THE DATA —

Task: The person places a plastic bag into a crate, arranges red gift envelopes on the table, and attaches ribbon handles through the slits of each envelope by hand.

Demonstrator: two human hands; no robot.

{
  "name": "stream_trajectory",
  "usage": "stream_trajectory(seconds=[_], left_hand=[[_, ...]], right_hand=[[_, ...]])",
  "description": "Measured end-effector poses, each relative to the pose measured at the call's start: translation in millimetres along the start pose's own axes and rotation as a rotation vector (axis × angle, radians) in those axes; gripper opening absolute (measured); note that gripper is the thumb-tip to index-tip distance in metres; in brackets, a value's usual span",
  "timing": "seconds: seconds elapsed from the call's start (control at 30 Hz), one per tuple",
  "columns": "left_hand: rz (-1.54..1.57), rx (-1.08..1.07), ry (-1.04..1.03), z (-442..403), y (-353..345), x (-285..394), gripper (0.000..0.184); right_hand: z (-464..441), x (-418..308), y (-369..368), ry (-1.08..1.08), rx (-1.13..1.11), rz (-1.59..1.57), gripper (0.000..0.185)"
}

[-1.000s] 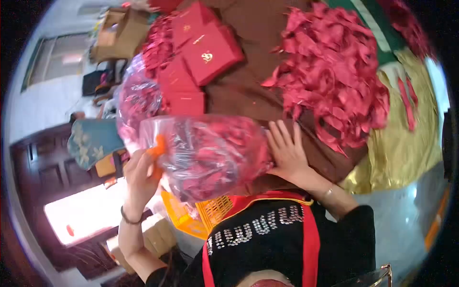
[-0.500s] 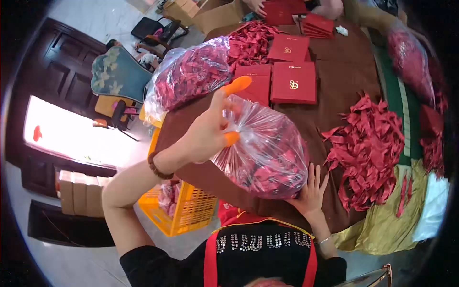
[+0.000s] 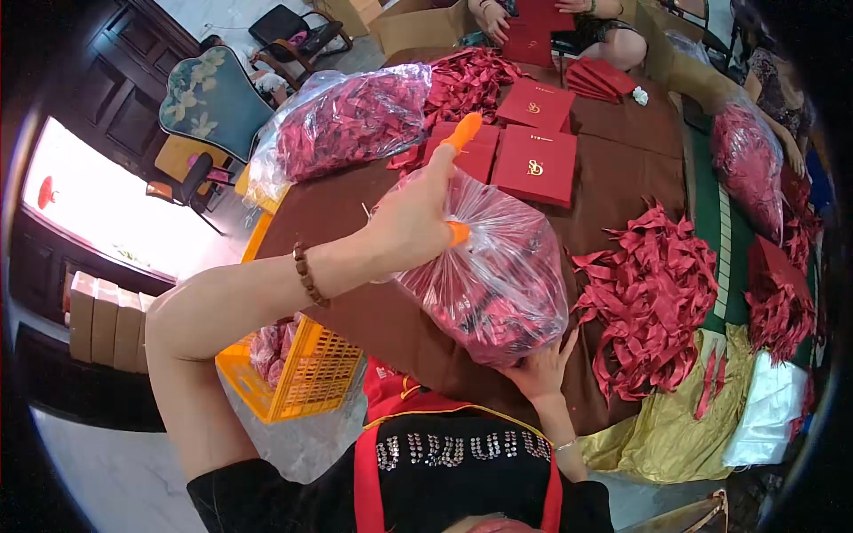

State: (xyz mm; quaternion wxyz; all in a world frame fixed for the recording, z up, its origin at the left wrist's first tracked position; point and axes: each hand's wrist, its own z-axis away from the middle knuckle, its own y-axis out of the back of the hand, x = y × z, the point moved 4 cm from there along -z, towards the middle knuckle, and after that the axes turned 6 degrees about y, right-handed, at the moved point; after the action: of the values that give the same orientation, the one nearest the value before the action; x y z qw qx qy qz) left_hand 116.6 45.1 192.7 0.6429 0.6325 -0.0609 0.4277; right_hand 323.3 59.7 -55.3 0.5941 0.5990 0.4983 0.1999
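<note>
My left hand [image 3: 413,218], with orange covers on its thumb and a finger, pinches the gathered neck of a clear plastic bag [image 3: 502,289]. The bag is full of red ribbon pieces and rests near the brown table's front edge. Under the bag's lower right side lies my right hand [image 3: 544,369], fingers spread and partly hidden by it. Red boxes with gold print [image 3: 533,165] stand just behind the bag. To its right is a loose heap of red ribbons [image 3: 653,302].
Another filled bag [image 3: 355,124] and a ribbon pile [image 3: 471,84] lie at the back left. A yellow crate [image 3: 311,373] stands below the table's left edge. Co-workers' hands [image 3: 493,19] hold red boxes at the far side. Gold cloth [image 3: 684,435] hangs at the right.
The bag, first lying on its side, now stands more upright with its neck gathered. My left hand has moved up and right with the neck; my right hand has gone lower, partly beneath the bag.
</note>
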Motion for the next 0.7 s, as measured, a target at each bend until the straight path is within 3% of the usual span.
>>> stream_trajectory(seconds=[0.1, 0.2, 0.3, 0.37, 0.4, 0.47, 0.63, 0.7], left_hand=[[0.013, -0.060, 0.110, -3.3, -5.5, 0.5, 0.094], [-0.001, -0.052, -0.055, -9.1, -6.3, 0.0, 0.095], [-0.227, -0.069, -0.076, -7.1, -3.9, 6.7, 0.098], [-0.557, -0.210, 0.023, -1.9, -4.8, 9.1, 0.101], [-0.555, -0.207, 0.030, -2.3, -5.2, 8.0, 0.101], [-0.472, -0.172, -0.094, -4.5, -7.8, 11.9, 0.103], [-0.139, -0.108, 0.070, -12.8, -9.3, 2.1, 0.102], [0.143, -0.033, -0.076, -17.4, -7.2, -8.5, 0.100]], right_hand=[[2.1, 2.3, -4.2, 0.001, 0.006, 0.004, 0.103], [3.7, 3.3, -9.4, 0.013, 0.049, -0.006, 0.104], [6.8, 4.9, -10.9, 0.035, 0.069, 0.005, 0.105], [7.0, 4.3, -10.6, 0.051, 0.070, 0.020, 0.105], [6.3, 4.8, -11.2, 0.030, 0.042, 0.014, 0.105], [5.4, 4.6, -13.6, 0.018, 0.010, 0.005, 0.104], [2.5, 0.6, -3.4, 0.058, 0.094, 0.011, 0.102], [3.8, 2.1, -7.8, 0.050, 0.108, -0.001, 0.102]])
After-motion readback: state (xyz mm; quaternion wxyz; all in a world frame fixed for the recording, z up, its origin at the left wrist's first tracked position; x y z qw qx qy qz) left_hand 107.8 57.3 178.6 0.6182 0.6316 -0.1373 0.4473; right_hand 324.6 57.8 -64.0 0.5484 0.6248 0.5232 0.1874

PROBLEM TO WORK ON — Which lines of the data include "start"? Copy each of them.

PROBLEM SOLUTION —
  "description": "Measured end-effector poses, each relative to the pose measured at the call's start: translation in millimetres along the start pose's own axes and rotation as a rotation vector (axis × angle, radians) in those axes; gripper opening absolute (measured); note that gripper is the thumb-tip to index-tip distance in metres; in brackets, a value's usual span",
  "timing": "seconds: seconds elapsed from the call's start (control at 30 Hz), one per tuple",

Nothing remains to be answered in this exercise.